Mas o que realmente chamou minha atenção foi
a quantidade de gaiolas penduradas em pregos batidos nas paredes externas da
casa. Descobri que meu sogro, seus irmãos e pelo menos dois irmãos de minha
mulher eram passarinheiros, entusiasmados criadores de passarinhos. Nas gaiolas
podiam ser vistas pequenas aves de plumagem colorida ou belo canto e nomes
sonoros: canário belga, periquito australiano, curió, sabiá, bem-te-vi, pássaro-preto,
coleirinho, trinca-ferro, todos super bem tratados – mas aprisionados, ao
contrário dos bandos de pardais que voejavam livremente pelas redondezas e
ainda “filavam” a comida que os prisioneiros
deixavam cair fora das gaiolas.
Creio que ninguém nunca quis aprisioná-los em
gaiolas, justamente pela cor sem graça de suas penas e por não cantarem. Aves
desprezadas, importadas de Portugal no início do século XX para ajudar no
combate à febre amarela, pois se acreditava que o mosquito Aedes aegypti faria
parte de sua dieta. Não saberia dizer se os pardais cumpriram corretamente a
missão para a qual foram importados, mas certamente deram-se muito bem no país,
pois logo se espalharam para todo lado, fazendo seus ninhos não em árvores, mas nos beirais das casas ou canos dos sinais
de trânsito. Talvez por isso, em BH, os radares instalados no alto de postes metálicos
receberam o apelido de “pardais”.
Recentemente li a notícia de
que os pardais estão desaparecendo. Não só no Brasil, mas em outros países onde
são encontrados. E o motivo é a crescente verticalização das cidades e a perda
dos espaços onde nidificam, com prédios cada vez mais altos substituindo as
casas que os abrigavam.
Toda vez que fico sabendo que uma espécie
animal ou vegetal está ameaçada de extinção, eu me entristeço muito, muito
mesmo, pois sei que é real uma propaganda do WWF - World Wide Fund, que dizia: “extinção é para sempre”. E foi
isso que senti ao ler sobre o sumiço dos pardais.

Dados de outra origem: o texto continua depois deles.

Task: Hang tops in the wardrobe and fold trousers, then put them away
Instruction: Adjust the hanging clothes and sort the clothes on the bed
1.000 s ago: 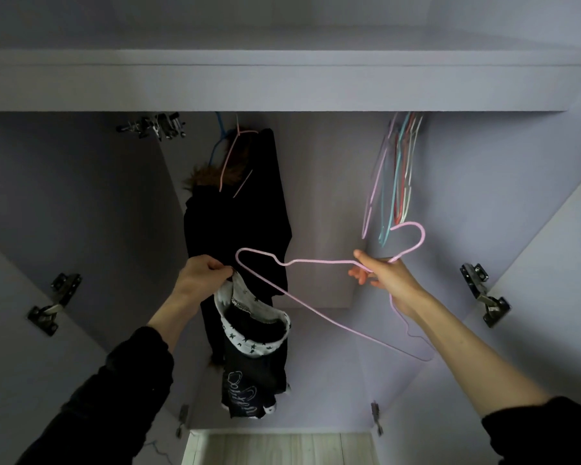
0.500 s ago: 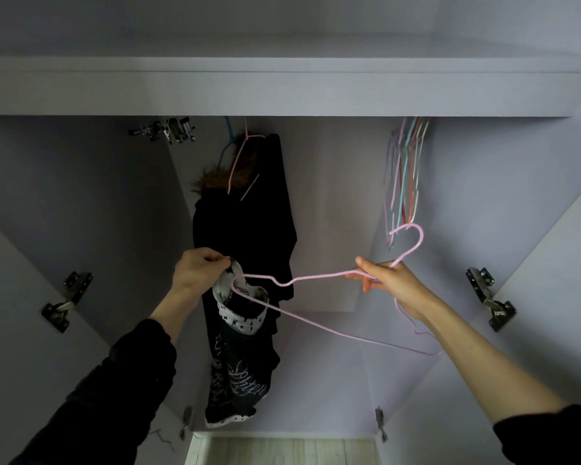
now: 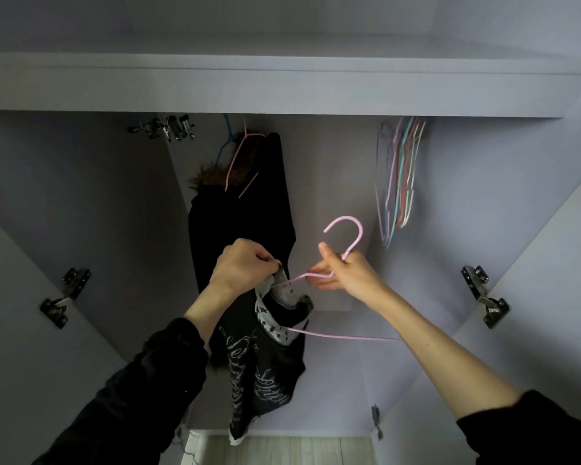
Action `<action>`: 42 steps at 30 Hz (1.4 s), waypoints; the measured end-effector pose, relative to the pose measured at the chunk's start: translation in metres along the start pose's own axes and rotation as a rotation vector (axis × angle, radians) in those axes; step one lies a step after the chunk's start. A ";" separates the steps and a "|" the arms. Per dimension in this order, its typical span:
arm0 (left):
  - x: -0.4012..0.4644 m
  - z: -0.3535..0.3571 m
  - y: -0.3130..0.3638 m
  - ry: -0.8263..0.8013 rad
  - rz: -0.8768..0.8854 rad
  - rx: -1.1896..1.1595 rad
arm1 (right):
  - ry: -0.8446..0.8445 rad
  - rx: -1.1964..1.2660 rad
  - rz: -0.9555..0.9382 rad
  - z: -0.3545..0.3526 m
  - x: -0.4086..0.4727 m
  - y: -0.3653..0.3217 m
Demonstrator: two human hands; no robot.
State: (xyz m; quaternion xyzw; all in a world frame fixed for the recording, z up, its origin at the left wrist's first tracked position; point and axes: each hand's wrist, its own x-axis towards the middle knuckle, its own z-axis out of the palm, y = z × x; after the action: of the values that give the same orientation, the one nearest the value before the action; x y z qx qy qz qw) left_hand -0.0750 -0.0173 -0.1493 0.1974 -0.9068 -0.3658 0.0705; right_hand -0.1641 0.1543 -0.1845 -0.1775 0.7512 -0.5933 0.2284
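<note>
I stand in front of the open wardrobe. My left hand grips the star-patterned neckline of a black top with pale lettering, which hangs down from it. My right hand holds a pink wire hanger by the neck just under its hook. One arm of the hanger is pushed into the top's neck opening; its bottom bar runs out to the right below the collar. Behind my hands a dark coat with a fur collar hangs on another pink hanger.
Several bare coloured hangers hang at the upper right of the wardrobe. A metal clip cluster sits at the upper left under the shelf. Door hinges flank the opening. Pale floorboards show below.
My right hand has moved left with the pink hanger, and the hanger's left arm has gone into the top's neckline. The top has been drawn up closer between my hands.
</note>
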 end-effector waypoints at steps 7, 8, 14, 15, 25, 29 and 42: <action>-0.008 0.007 0.020 -0.023 0.051 0.028 | 0.029 0.058 0.086 0.005 -0.005 -0.006; -0.010 0.008 0.022 -0.011 0.068 0.033 | 0.069 0.041 0.065 0.008 -0.005 -0.005; -0.018 0.009 0.038 -0.015 0.325 0.266 | 0.117 -0.019 -0.171 0.020 -0.008 -0.010; -0.018 0.009 0.037 0.003 0.372 0.370 | 0.124 0.007 -0.191 0.019 -0.008 -0.011; -0.008 0.014 0.037 0.152 0.667 0.549 | 0.111 0.033 -0.364 0.011 -0.008 -0.018; -0.004 0.018 0.042 0.118 0.739 0.561 | 0.074 -0.019 -0.329 0.001 -0.011 -0.017; -0.007 -0.010 0.026 0.300 0.817 0.472 | -0.260 -0.618 0.221 -0.045 0.001 0.049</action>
State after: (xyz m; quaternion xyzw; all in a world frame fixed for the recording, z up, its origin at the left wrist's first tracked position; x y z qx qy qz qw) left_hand -0.0734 -0.0042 -0.1240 -0.1130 -0.9481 -0.0604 0.2911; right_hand -0.1893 0.2016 -0.2236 -0.2296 0.8747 -0.2819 0.3204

Nunca fui passarinheiro. Nunca quis criar
passarinhos em gaiolas pequenas, só para ouvir seu canto. Talvez, por ter
passado a infância em uma “gaiola dourada”, nunca desejei essa vida para aves
capturadas na natureza e mantidas em cativeiro. E, mesmo que essas aves sejam bem
tratadas, com gaiolas limpas e alimentação diária, elas sempre estarão privadas
de algo essencial: a liberdade.
Tentei convencer um de meus cunhados dessa
carência, mas ele riu e disse que se libertasse seus passarinhos eles logo
morreriam, virariam comida de gato “por
não estar acostumados a viver livres”. Então, por que foram presos? Eu
também era bem tratado, amorosamente tratado, mas ansiava pela liberdade de
poder sair sem a vigilância dos meus pais. Eu era, como os passarinhos do meu
cunhado, um “manso de gaiola”, na definição de um colega.
E os pardais possuíam essa liberdade. Por
isso ao ler a notícia sobre seu sumiço em BH, descobri que onde moro é um dos bairros
aonde podem ser vistos, pois Santa Tereza é um
bairro antigo, ainda cheio de casas velhas, com telhados adequados para a
construção de seus ninhos.
Por isso (mesmo que seja essa uma
atitude quixotesca), ao saber que
os pardais estão na “Lista Vermelha da União Internacional para a Conservação
da Natureza (IUCN)" resolvi tentar impedir ou adiar essa extinção. Não
tento mais usar jato de água para derrubar seus ninhos (na verdade, creio que eles nem
têm mais interesse em construí-los em nossos beirais). Além disso, sempre matei
baratas que vêm da rua com generosos jatos de inseticida, só para vê-las
estrebuchando no chão. E sempre as deixei para servir de alimento para os
pardais – sem me preocupar com o fato de que eu também os estava envenenando. Mas isso acabou. Para não prejudicar os dois ou três pardais que ainda aparecem por aqui, barata comigo agora é na chinelada – “plaft!!!”
(depois preciso lavar aquela gosma nojenta).
Para ser sincero, além do
romantismo ambientalista que é parte da minha personalidade de sonhador, a
preocupação com sua futura extinção é também consequência de identificação com espécies
em vias de desaparecer. Captou a mensagem?